**Problem statement:**
Within the entries below, the lines from the one with "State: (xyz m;" through the one with "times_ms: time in" are to be set down exactly, both ends kept.

**Records for the exercise:**
----------------------------------------

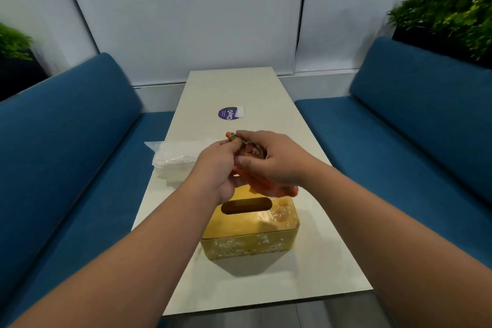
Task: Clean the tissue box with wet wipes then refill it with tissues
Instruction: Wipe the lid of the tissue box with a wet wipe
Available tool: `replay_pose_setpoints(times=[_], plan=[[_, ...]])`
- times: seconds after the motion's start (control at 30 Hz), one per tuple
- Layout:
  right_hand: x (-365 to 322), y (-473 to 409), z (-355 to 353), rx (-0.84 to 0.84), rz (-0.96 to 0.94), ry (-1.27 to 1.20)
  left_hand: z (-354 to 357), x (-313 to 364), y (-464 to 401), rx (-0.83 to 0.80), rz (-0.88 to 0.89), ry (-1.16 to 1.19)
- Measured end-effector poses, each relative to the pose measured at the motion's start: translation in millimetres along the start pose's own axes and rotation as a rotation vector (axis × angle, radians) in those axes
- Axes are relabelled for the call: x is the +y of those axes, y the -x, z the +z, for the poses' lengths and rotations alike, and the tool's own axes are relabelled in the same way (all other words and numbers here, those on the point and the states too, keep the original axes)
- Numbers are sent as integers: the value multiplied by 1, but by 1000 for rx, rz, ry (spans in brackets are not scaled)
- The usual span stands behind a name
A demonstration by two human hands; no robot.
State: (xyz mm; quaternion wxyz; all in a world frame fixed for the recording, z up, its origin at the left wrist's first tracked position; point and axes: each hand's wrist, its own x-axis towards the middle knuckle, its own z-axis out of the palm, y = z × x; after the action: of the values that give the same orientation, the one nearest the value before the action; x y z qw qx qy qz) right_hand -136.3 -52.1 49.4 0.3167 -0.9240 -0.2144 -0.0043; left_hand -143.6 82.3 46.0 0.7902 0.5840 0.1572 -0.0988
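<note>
A pale table [266, 93] carries a yellow tissue box [253, 229] near its front edge. Just above the box, the left hand [218, 168] and right hand [274, 160] together grip an orange wet-wipe packet [266, 184].

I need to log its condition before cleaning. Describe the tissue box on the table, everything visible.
The tissue box is a yellow rectangular box with rounded corners, hard and plastic-looking. A separate lid sits closed on top, with an oval slot showing no tissue. Whitish blotches mark the front wall and the lid's right part. It stands upright on the pale table, near its close end. Neither hand touches it as far as can be seen; both are above its far edge.
</note>
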Motion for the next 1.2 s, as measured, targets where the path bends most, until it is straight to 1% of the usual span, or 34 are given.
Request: replay_pose_setpoints(times=[0.07,0.13,0.2,0.27,0.4,0.5,0.57,0.63,0.67,0.7,0.73,0.8,0.83,0.87,0.9,1.0,1.1,1.2], plan=[[1,3,0,-25,-39,133,2,0,2,11,-29,47],[5,2,0,0,-30,243,9,2,0,15,-51,78],[9,2,0,53,8,299,16,3,-3,-3,-62,83],[19,3,-4,64,20,320,23,0,-6,-26,-66,69],[37,6,-15,17,-6,202,29,0,-8,-42,-32,38],[44,4,-24,-9,-44,94,34,8,-10,-38,30,-103],[48,3,-29,8,-51,55,39,9,-10,-24,50,-198],[51,4,-29,70,-22,61,40,8,-11,-57,68,-284],[54,7,-28,97,0,76,36,5,-11,-75,85,-348],[57,9,-27,112,28,93,31,1,-12,-76,123,-467],[61,12,-27,114,57,105,21,-2,-14,-54,188,-658],[71,12,-31,102,112,99,-8,-10,-18,3,314,-1172],[76,11,-32,93,139,82,-24,-15,-21,-10,330,-1400],[81,9,-31,82,169,64,-37,-22,-23,-58,322,-1569],[86,8,-29,74,197,48,-48,-29,-26,-127,310,-1690],[98,9,-18,53,249,-7,-64,-47,-35,-286,321,-1872],[108,9,-10,27,270,-53,-68,-57,-41,-325,319,-1912],[118,5,-6,-4,343,-157,-68,-59,-46,-336,354,-1919]])
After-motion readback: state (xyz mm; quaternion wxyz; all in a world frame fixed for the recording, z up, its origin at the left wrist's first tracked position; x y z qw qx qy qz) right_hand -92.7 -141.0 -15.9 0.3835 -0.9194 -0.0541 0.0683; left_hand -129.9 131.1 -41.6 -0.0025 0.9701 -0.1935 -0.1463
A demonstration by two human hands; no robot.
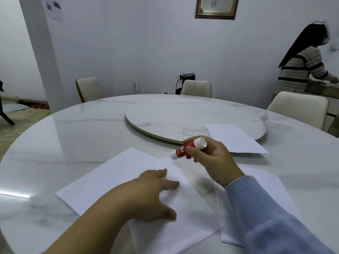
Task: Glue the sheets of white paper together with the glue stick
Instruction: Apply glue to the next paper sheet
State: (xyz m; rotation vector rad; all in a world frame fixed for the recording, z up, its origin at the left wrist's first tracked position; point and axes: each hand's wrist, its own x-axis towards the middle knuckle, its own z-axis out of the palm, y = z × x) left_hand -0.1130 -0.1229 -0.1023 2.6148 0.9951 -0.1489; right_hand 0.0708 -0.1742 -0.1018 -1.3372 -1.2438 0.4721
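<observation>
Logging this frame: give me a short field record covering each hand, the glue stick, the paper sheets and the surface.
left hand: flat on the near white paper sheet, pressing it down
right hand: holding the red and white glue stick, raised above the sheet
glue stick cap: cannot tell
other paper: small stack under the right forearm; one sheet partly on the round turntable
surface: round white marble table

Hidden and unclear from my feed

The stack of sheets lay partly under my sleeve; the glue stick label was too blurred to read.
</observation>
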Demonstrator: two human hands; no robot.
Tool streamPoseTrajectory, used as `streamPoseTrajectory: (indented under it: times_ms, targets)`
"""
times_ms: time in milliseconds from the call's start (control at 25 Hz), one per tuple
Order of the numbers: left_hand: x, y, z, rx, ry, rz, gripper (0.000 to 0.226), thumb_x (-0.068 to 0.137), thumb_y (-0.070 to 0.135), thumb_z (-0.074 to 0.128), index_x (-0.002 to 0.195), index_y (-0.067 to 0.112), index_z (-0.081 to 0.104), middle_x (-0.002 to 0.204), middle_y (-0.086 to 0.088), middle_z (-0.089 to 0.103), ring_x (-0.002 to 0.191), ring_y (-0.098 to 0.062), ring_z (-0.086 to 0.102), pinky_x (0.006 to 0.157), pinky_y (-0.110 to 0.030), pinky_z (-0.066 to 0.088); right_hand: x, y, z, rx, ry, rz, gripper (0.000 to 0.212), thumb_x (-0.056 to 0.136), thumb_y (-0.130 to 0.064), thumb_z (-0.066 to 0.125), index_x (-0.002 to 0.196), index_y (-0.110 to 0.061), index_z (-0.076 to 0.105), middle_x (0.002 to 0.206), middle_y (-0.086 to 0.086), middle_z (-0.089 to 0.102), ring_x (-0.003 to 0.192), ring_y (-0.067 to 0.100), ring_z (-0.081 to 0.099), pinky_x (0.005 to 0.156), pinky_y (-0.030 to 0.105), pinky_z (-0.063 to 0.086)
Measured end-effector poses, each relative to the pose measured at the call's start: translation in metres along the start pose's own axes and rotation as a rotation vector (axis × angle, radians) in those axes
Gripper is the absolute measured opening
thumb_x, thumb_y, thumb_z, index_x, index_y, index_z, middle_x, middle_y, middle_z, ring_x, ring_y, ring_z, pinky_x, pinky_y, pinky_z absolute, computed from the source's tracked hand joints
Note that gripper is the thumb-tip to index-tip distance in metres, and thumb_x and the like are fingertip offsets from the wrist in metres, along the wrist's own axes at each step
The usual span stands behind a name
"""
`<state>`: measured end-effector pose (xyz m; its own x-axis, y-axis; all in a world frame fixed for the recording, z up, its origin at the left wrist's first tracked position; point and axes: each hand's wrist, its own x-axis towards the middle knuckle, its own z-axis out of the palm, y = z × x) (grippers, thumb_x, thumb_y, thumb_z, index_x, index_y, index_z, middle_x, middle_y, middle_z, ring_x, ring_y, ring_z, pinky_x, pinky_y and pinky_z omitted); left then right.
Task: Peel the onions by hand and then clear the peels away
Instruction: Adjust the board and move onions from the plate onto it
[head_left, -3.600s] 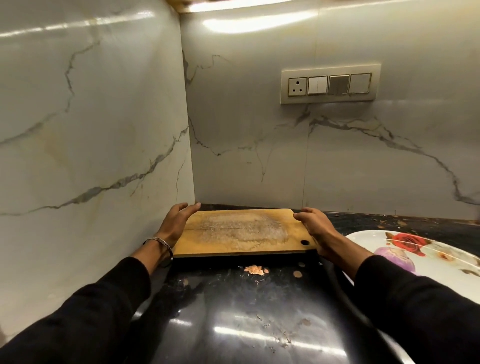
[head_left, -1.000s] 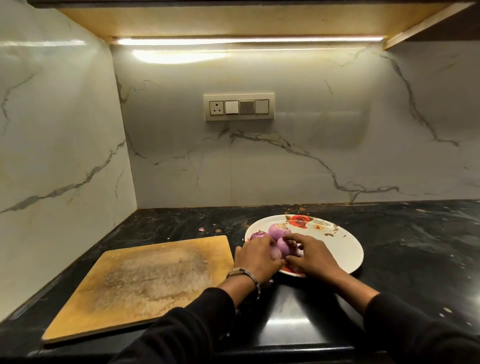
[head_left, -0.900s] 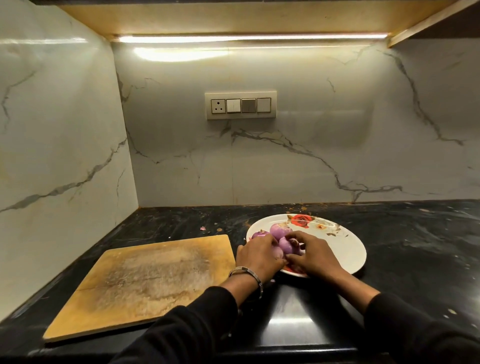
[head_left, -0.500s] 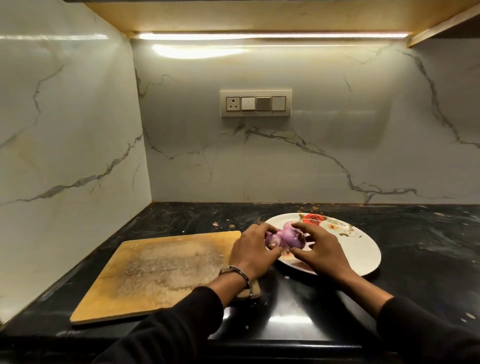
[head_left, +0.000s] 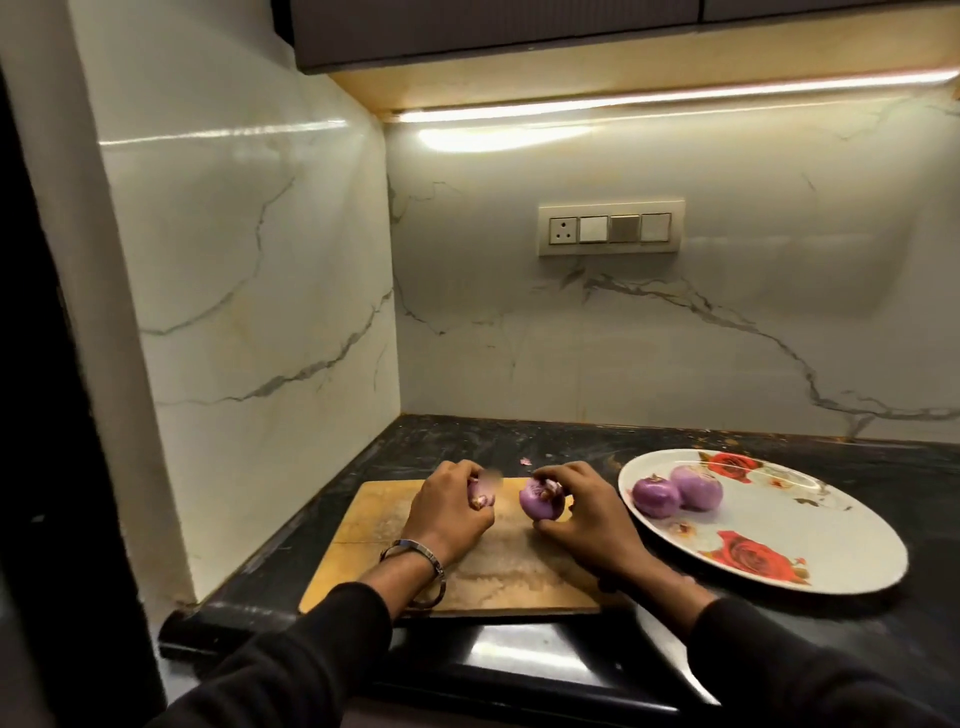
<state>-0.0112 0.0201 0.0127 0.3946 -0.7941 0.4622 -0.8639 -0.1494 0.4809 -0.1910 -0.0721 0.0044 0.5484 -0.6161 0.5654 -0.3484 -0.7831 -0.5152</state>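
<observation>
Over the wooden cutting board (head_left: 498, 577) both my hands hold purple onions. My left hand (head_left: 449, 512) grips one onion (head_left: 479, 493), mostly hidden by the fingers and partly blurred. My right hand (head_left: 584, 512) curls around a second onion (head_left: 540, 503), whose root end faces up. Two more purple onions (head_left: 655, 495) (head_left: 697, 486) lie side by side, touching, on the left part of the white rose-patterned plate (head_left: 810, 551).
The board and plate sit on a black stone counter (head_left: 519, 654) in a corner of marble-look walls. A small peel scrap (head_left: 525, 460) lies behind the board. A switch panel (head_left: 610, 227) is on the back wall; a cabinet with a light strip hangs above.
Both hands have carried an onion each from the plate to over the cutting board. The camera has pulled back and shifted left; two onions stay on the plate.
</observation>
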Motion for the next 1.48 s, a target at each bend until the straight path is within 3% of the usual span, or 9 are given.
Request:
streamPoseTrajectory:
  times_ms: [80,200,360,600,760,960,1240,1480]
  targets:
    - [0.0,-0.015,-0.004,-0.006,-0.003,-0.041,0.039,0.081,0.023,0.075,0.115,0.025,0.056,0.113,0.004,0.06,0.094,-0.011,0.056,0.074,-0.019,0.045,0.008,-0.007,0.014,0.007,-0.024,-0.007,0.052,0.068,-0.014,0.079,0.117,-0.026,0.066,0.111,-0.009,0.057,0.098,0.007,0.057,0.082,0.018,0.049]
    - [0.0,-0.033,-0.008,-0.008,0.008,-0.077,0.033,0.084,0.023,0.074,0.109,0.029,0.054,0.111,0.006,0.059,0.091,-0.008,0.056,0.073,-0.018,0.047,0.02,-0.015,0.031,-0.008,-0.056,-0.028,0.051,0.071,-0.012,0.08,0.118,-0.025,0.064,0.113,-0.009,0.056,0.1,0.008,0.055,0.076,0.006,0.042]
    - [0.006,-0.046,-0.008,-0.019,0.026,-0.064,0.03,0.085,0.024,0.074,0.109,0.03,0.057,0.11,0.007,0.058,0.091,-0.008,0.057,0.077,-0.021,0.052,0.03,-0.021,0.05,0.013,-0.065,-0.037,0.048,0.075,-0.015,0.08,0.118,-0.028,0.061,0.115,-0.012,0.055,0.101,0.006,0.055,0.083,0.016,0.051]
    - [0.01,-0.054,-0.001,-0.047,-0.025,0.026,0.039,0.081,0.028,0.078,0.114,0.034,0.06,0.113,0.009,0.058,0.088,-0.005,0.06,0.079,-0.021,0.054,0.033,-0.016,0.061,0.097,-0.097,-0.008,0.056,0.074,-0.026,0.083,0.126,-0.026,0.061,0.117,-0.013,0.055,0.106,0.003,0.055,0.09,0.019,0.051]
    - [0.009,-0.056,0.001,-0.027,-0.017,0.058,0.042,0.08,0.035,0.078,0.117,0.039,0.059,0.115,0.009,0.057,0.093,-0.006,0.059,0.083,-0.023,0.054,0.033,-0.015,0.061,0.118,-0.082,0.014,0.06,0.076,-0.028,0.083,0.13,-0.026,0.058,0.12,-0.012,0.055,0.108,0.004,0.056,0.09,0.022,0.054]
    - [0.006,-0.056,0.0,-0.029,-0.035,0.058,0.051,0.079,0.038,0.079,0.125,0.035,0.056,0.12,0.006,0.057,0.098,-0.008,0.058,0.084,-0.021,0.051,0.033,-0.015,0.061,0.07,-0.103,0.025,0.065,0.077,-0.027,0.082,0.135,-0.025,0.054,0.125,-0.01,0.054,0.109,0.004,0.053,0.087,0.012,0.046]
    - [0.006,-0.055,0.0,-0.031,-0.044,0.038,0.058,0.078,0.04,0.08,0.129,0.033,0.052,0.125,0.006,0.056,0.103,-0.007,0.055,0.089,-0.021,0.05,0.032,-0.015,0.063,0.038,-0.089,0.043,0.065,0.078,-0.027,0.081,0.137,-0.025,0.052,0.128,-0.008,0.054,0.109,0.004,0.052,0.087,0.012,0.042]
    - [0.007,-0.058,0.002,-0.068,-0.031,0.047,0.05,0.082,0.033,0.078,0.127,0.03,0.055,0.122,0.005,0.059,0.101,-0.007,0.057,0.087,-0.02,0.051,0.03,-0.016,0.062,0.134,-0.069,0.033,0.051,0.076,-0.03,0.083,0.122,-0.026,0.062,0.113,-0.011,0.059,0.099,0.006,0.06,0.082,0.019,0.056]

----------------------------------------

**Solution to this task:**
State: (xyz m; rotation vector rad; all in a world frame fixed for the recording, z up, its origin at the left wrist's first tracked position; point and axes: each hand's wrist, its own x-axis towards the middle knuckle, its own z-axis out of the palm, y = z × x) left_hand -0.1130 -0.1229 -0.1023 2.6148 0.9951 -0.1489; right_hand 0.0708 -0.1742 -0.1018 -1.3372 -1.2438 0.4721
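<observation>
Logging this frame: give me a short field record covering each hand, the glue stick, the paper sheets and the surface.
left hand: flat on the near white paper sheet, pressing it down
right hand: holding the red and white glue stick, raised above the sheet
glue stick cap: cannot tell
other paper: small stack under the right forearm; one sheet partly on the round turntable
surface: round white marble table

Hidden and unclear from my feed

The stack of sheets lay partly under my sleeve; the glue stick label was too blurred to read.
</observation>
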Demonstrator: two human hands; no robot.
Tool streamPoseTrajectory, used as `streamPoseTrajectory: (indented under it: times_ms, targets)`
"""
times_ms: time in milliseconds from the call's start (control at 25 Hz), one per tuple

This exercise is now finished.